水鳥記 純米吟醸 山田錦
宮城県

水鳥記 純米吟醸 山田錦

蔵元: 角星
純米吟醸 原料米: 山田錦 精米歩合 55%
★ 4.3
★★★★・
編集長 丸山評価

スペック

日本酒度
+1
酸度
1.2
アルコール度数
16%
価格目安
1,800〜2,000円
味わいレーダーチャート
香り甘みキレ余韻個性
4象限ポジション
辛口甘口淡麗濃醇 爽快・キレ系穏やか・優しい系どっしり辛口芳醇・甘口

料理ペアリング

刺身盛り合わせ 塩焼きの魚 海鮮の天ぷら 酢の物

この銘柄のタグ

編集長レビュー

編集長 丸山
日本酒愛好家・延べ1000銘柄を試飲

三陸・気仙沼の港町で酒を醸す角星。その純米吟醸「水鳥記」を、海の食材を思い浮かべながら確かめてみた。山田錦を55%まで磨いた、すっきりとした飲み口の一本だ。

グラスに鼻を寄せると、青りんごや洋梨を思わせる軽やかな果実香が立つ。華やかすぎず、料理に寄り添う程度の香り方で、いかにも食中を意識した設計に感じる。色合いはほぼ透明に近く、見た目からも清涼感が伝わってくる。

口に含むと、日本酒度プラス1とは思えないほどなめらかな入り。酸度1.2が低めに抑えられているぶん角がなく、米の旨みがやわらかく広がる。中盤からはすっとキレていき、後味はあっさり。やや辛口寄りだが、刺すようなドライさではなく端正にまとまる印象だ。

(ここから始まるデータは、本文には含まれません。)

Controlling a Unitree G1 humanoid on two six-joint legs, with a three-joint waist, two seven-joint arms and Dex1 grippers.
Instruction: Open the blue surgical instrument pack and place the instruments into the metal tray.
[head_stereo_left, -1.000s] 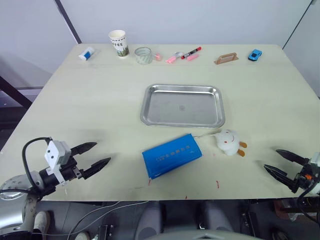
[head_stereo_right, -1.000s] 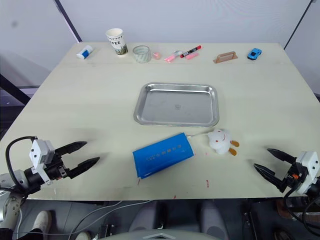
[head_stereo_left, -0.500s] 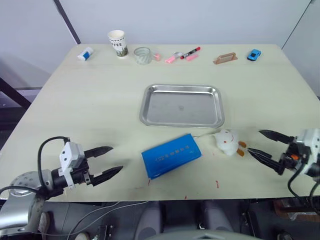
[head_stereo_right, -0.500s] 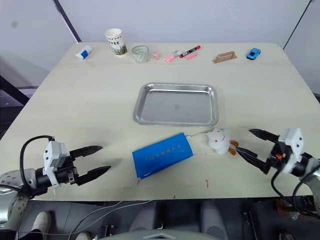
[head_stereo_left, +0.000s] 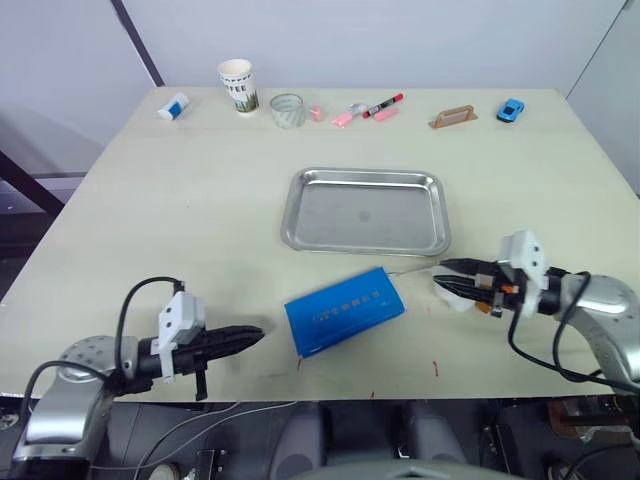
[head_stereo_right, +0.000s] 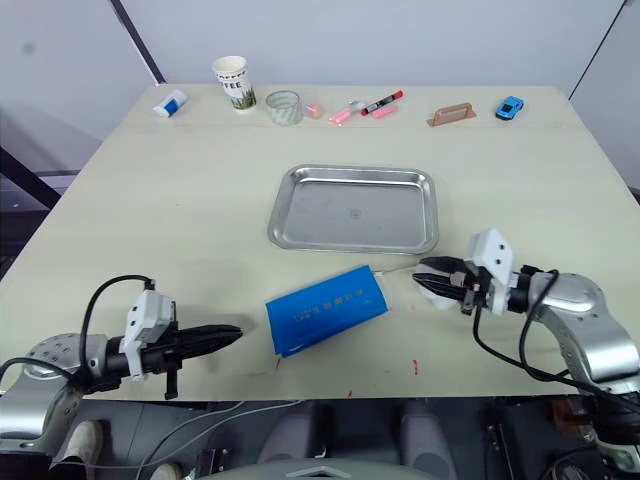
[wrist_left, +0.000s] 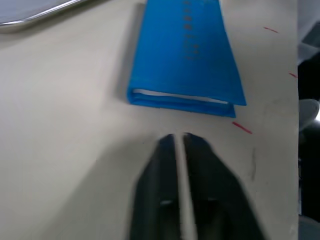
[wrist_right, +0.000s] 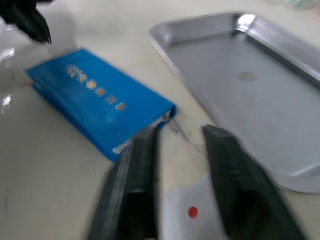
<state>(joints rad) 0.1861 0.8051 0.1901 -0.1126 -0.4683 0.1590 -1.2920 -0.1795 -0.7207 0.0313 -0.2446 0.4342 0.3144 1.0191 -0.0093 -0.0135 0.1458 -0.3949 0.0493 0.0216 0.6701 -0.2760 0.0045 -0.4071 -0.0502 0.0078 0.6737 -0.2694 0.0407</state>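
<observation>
Across the pale tabletop (head_stereo_left: 180, 200), both arms have closed on the still-shut blue surgical instrument pack (head_stereo_left: 343, 311) below the empty metal tray (head_stereo_left: 364, 210): left gripper (head_stereo_left: 245, 336) now pressed together, right gripper (head_stereo_left: 452, 279) spread over a white toy (wrist_right: 197, 212), so opening looks imminent

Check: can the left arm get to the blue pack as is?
Probably yes. The left end effector lies on the table pointing at the near end of the blue pack, with bare table between them. Its fingers are shut, so it must open first.
</observation>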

温度は8〜12℃の冷酒がいちばん表情が良い。冷たい状態で香りと軽快さを楽しみ、少し温度が上がると米の旨みがふくらむ。常温まで戻すと輪郭がぼやけるので、冷やしてキープしながら飲むのがおすすめ。

ペアリングは、やはり地元気仙沼を意識した海の幸が合う。刺身の盛り合わせや塩焼きの魚、海鮮天ぷらと並べると酒の軽さが引き立つ。四合瓶で2千円前後と、港町の純米吟醸として手に取りやすい価格帯にある。